_Work request:_ Count the lines below containing "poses"; state the number only.

Items from a dataset:
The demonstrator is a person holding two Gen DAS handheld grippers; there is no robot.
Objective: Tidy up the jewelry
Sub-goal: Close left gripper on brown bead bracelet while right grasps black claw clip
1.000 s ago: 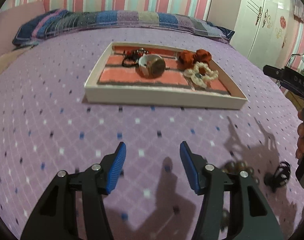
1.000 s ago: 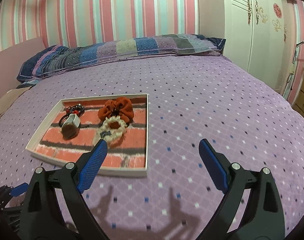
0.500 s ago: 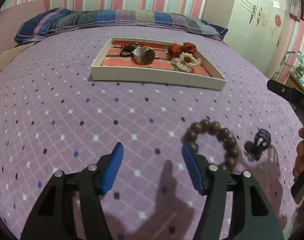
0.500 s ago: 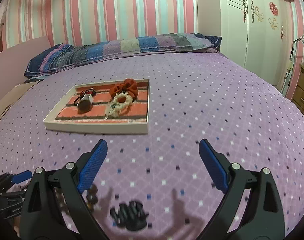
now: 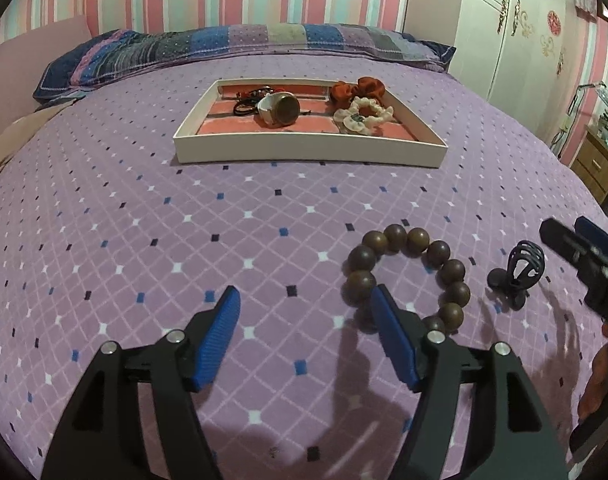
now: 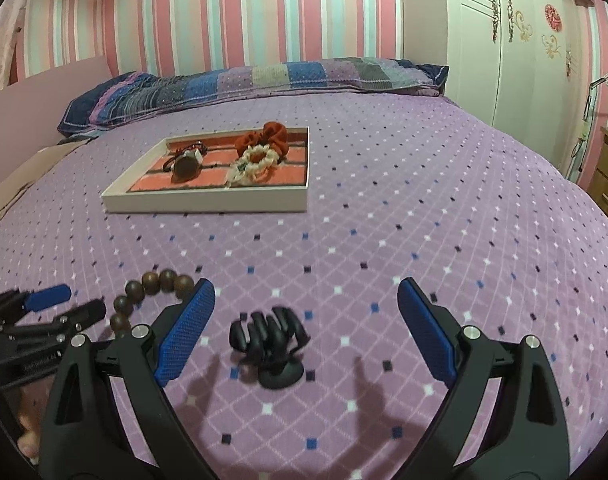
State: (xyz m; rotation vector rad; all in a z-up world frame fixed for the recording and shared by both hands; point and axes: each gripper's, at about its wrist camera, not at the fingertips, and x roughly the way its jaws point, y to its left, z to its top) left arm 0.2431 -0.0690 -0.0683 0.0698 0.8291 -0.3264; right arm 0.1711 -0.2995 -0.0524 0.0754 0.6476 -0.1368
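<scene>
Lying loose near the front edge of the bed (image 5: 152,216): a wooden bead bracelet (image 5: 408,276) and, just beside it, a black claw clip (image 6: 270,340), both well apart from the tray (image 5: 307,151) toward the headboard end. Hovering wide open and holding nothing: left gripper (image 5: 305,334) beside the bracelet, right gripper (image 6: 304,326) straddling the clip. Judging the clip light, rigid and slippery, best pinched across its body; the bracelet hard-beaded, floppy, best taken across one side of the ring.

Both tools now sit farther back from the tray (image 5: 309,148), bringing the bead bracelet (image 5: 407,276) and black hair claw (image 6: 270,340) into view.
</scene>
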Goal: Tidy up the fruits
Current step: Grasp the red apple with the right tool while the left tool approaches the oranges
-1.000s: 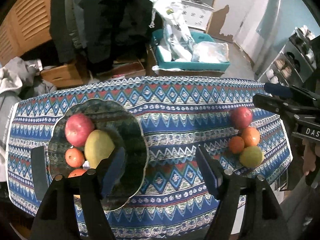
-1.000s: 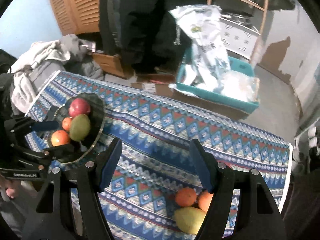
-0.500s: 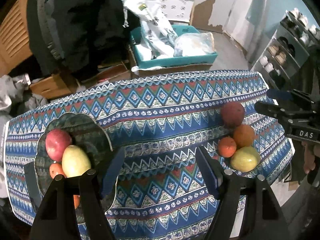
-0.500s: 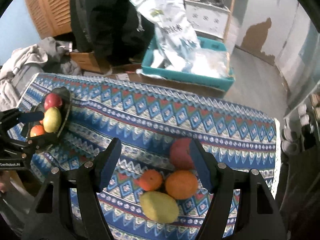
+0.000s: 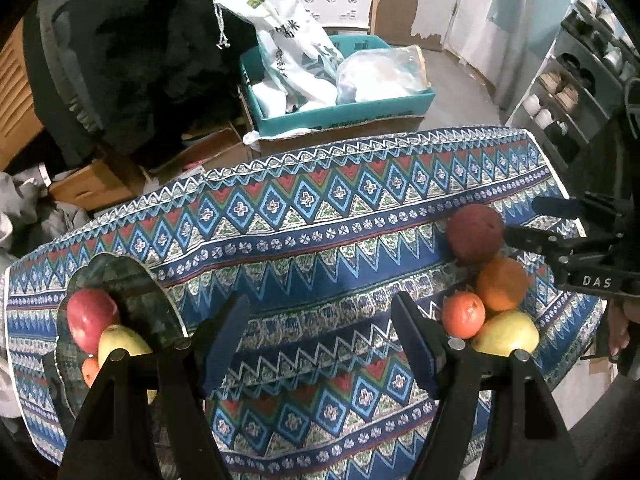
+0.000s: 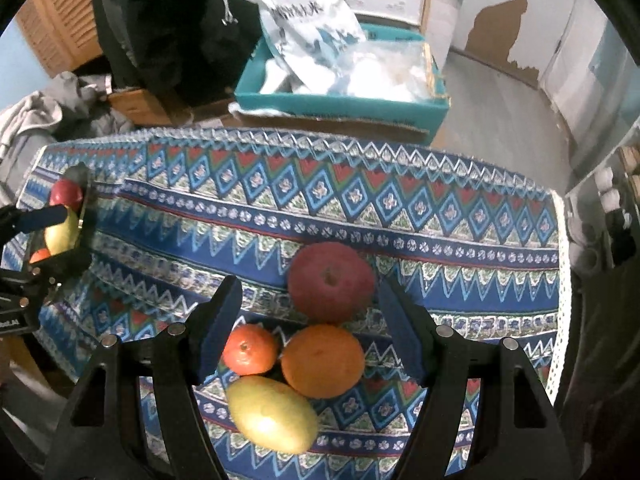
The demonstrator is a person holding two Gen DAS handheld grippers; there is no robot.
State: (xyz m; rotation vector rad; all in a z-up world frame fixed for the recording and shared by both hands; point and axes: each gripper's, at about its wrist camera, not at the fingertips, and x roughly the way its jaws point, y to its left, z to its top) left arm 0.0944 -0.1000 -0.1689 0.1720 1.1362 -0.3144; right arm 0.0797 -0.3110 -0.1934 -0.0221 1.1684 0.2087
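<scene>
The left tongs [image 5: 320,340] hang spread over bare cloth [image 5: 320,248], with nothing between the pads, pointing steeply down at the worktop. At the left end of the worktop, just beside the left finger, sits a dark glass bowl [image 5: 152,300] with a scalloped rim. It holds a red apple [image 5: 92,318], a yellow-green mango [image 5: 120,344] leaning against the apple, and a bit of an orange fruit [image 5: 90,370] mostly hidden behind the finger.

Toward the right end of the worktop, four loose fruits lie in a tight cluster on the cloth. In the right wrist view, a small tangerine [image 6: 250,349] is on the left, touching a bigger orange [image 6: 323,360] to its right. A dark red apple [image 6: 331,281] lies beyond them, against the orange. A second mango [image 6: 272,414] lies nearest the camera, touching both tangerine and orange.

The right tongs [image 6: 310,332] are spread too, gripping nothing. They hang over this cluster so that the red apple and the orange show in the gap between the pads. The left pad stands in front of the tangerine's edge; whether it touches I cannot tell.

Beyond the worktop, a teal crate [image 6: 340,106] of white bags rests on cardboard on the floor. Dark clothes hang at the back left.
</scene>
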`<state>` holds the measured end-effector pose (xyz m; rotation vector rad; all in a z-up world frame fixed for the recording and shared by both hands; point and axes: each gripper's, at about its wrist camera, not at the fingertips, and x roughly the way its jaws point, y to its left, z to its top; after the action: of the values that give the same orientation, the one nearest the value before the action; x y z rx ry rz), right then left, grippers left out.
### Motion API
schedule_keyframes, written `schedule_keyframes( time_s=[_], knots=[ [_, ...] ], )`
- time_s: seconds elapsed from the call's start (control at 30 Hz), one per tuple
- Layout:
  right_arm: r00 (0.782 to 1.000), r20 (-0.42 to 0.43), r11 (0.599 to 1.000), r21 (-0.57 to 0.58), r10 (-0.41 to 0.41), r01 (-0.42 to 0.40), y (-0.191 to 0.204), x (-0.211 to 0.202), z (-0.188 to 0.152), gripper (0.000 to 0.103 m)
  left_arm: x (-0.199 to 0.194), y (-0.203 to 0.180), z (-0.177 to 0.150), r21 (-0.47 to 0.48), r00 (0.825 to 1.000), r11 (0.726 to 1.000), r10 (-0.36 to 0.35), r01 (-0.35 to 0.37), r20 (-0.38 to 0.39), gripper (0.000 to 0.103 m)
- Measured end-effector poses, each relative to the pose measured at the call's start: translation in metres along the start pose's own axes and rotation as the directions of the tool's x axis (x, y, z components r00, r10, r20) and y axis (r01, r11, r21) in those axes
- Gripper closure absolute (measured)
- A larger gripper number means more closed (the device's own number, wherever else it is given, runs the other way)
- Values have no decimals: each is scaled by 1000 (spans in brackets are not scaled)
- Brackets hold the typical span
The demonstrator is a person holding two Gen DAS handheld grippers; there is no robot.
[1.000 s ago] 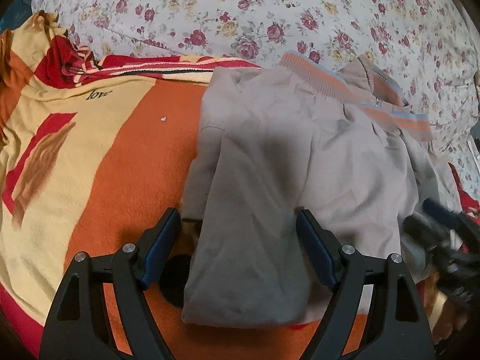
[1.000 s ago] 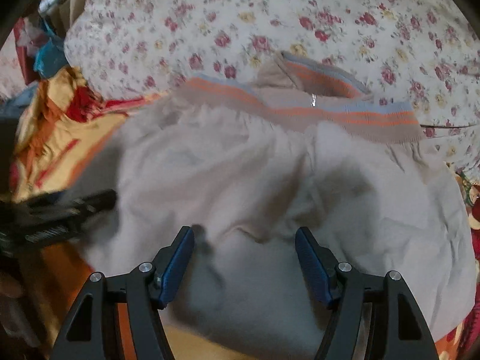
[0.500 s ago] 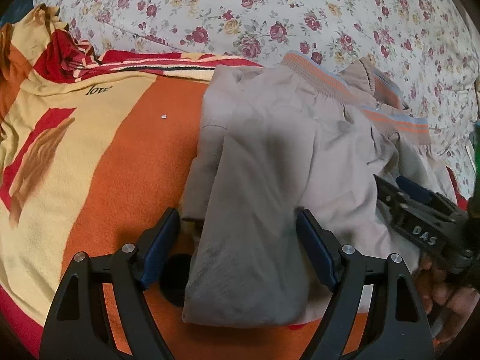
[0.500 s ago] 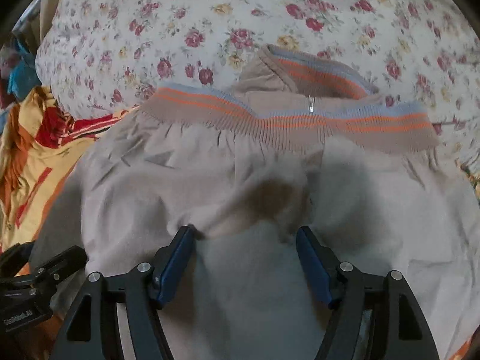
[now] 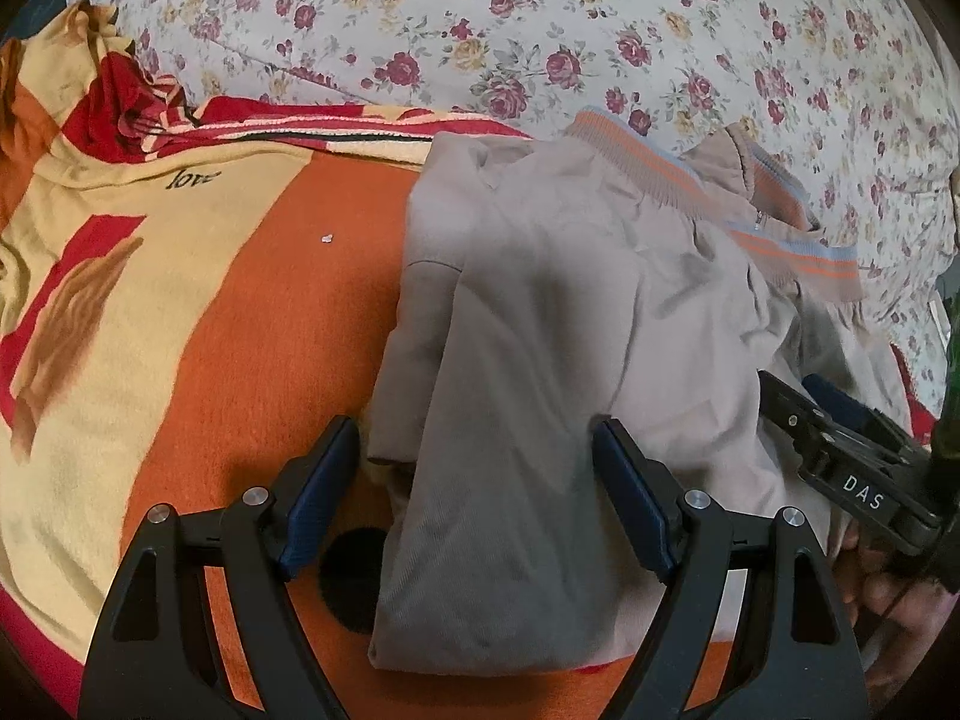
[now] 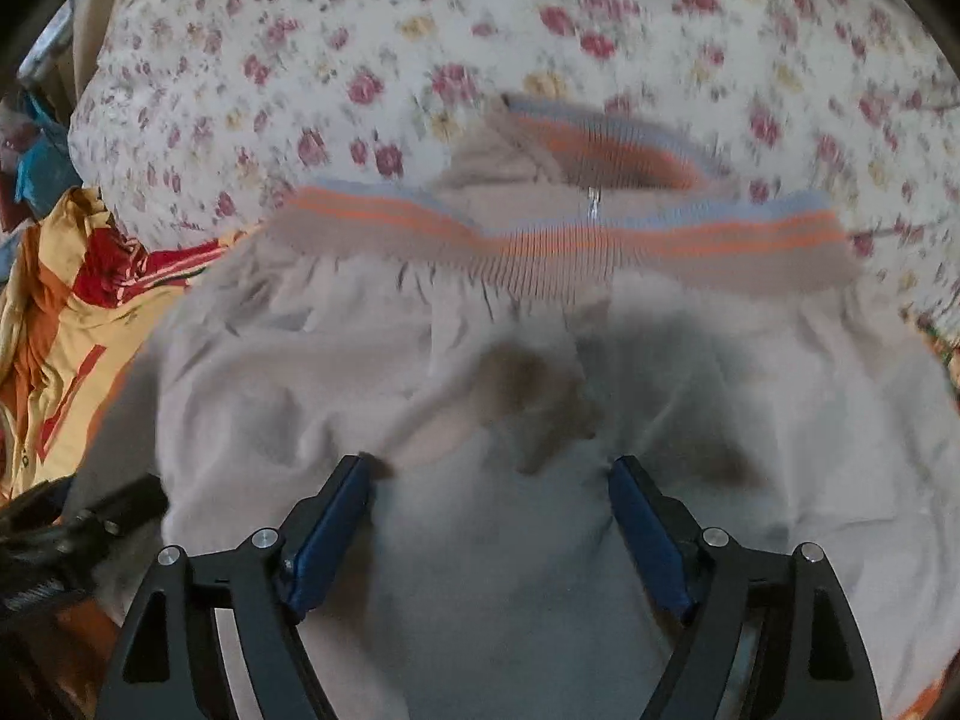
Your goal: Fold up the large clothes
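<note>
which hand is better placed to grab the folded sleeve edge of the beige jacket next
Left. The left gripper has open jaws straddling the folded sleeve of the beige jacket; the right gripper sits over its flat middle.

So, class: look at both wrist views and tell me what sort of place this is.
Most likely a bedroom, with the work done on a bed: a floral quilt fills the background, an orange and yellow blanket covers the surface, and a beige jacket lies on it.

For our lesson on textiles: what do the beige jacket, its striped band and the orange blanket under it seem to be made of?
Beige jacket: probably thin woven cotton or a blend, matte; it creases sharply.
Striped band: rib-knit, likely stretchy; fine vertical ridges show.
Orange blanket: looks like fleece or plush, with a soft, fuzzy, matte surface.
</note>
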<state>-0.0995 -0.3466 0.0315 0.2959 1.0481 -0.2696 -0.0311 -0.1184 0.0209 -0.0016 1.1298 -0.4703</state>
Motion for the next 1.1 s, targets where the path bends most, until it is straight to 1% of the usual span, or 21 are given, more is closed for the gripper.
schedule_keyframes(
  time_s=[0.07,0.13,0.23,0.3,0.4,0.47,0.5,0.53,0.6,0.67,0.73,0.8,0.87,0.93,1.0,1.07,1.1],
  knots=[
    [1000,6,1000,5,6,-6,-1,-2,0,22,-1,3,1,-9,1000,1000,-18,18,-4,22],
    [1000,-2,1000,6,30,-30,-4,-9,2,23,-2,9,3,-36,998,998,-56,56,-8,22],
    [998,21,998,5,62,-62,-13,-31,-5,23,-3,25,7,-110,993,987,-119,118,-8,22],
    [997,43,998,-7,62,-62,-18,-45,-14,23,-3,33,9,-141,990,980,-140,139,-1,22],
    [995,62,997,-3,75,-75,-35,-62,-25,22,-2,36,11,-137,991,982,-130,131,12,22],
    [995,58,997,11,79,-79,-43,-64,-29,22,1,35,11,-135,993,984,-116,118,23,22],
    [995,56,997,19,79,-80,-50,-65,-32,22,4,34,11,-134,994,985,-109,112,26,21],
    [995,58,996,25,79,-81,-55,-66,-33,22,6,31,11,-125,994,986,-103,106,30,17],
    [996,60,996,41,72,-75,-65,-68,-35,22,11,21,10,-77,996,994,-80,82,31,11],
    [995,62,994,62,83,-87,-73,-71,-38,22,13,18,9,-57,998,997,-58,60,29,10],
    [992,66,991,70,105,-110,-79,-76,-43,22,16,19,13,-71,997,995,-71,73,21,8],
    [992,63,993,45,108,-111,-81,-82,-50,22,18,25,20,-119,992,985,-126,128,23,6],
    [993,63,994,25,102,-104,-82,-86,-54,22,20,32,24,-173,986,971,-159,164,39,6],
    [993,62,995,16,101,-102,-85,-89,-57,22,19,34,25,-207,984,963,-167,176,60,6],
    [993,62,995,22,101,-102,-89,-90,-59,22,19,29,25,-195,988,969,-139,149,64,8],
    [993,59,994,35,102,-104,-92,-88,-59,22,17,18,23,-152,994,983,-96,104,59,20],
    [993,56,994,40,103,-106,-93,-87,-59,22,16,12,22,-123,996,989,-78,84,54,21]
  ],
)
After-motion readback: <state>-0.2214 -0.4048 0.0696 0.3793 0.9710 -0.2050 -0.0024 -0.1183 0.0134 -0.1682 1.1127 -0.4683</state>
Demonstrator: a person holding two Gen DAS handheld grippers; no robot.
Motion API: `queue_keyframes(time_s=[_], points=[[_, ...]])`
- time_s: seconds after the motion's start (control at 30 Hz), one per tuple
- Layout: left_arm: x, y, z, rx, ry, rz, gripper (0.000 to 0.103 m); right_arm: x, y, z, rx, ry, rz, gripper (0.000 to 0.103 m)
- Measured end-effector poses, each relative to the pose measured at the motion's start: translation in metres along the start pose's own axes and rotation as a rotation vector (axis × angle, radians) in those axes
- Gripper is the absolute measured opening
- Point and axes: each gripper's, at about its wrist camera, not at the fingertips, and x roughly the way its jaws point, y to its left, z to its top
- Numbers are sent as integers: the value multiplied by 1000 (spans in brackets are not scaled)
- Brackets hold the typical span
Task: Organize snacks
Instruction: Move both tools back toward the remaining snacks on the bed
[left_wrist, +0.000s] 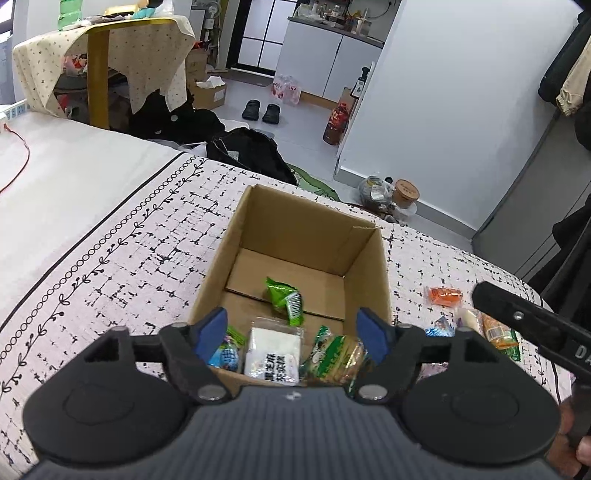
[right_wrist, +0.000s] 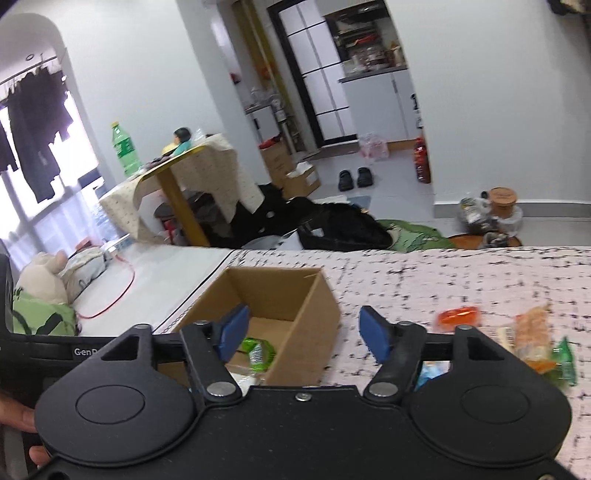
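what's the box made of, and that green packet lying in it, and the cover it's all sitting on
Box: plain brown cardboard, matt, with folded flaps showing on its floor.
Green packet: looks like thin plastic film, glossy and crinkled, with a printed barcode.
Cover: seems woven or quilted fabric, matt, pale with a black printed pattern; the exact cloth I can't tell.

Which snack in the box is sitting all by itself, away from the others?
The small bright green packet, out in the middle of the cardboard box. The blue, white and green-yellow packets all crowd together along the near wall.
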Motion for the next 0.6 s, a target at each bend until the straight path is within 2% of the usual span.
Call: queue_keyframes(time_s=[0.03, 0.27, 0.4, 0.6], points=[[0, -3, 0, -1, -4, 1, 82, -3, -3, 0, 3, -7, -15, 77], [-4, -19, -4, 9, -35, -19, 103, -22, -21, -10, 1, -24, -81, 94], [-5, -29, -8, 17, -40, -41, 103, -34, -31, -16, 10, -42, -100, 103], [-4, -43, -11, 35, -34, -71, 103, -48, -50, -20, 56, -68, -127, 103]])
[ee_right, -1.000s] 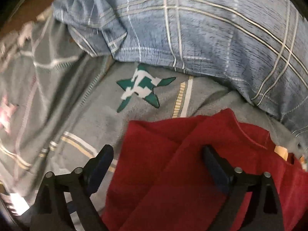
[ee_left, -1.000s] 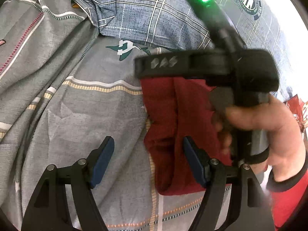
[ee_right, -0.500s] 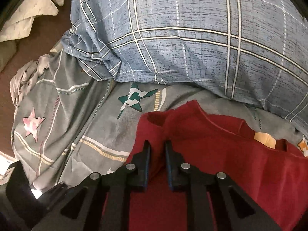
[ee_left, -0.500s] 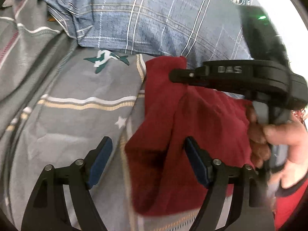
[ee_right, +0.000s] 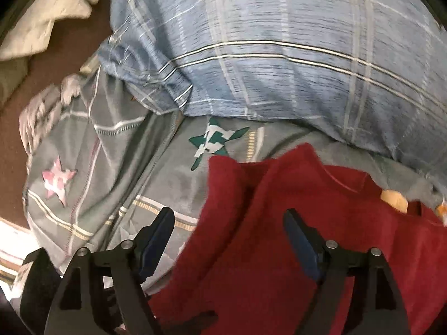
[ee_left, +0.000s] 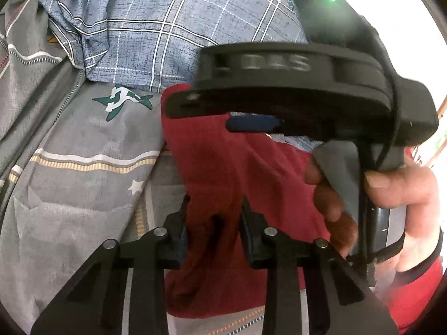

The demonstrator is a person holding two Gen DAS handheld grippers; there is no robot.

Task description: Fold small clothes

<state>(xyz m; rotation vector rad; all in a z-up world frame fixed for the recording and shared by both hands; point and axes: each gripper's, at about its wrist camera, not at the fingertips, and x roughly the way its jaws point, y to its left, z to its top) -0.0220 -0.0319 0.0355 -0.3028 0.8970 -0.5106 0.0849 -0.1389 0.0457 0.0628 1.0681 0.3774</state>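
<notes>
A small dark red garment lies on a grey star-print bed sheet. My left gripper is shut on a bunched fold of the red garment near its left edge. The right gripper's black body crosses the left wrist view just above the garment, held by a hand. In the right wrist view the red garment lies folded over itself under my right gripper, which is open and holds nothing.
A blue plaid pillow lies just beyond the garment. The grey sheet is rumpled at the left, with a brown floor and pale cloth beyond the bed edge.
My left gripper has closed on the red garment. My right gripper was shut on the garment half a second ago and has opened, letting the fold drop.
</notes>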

_Response below:_ 2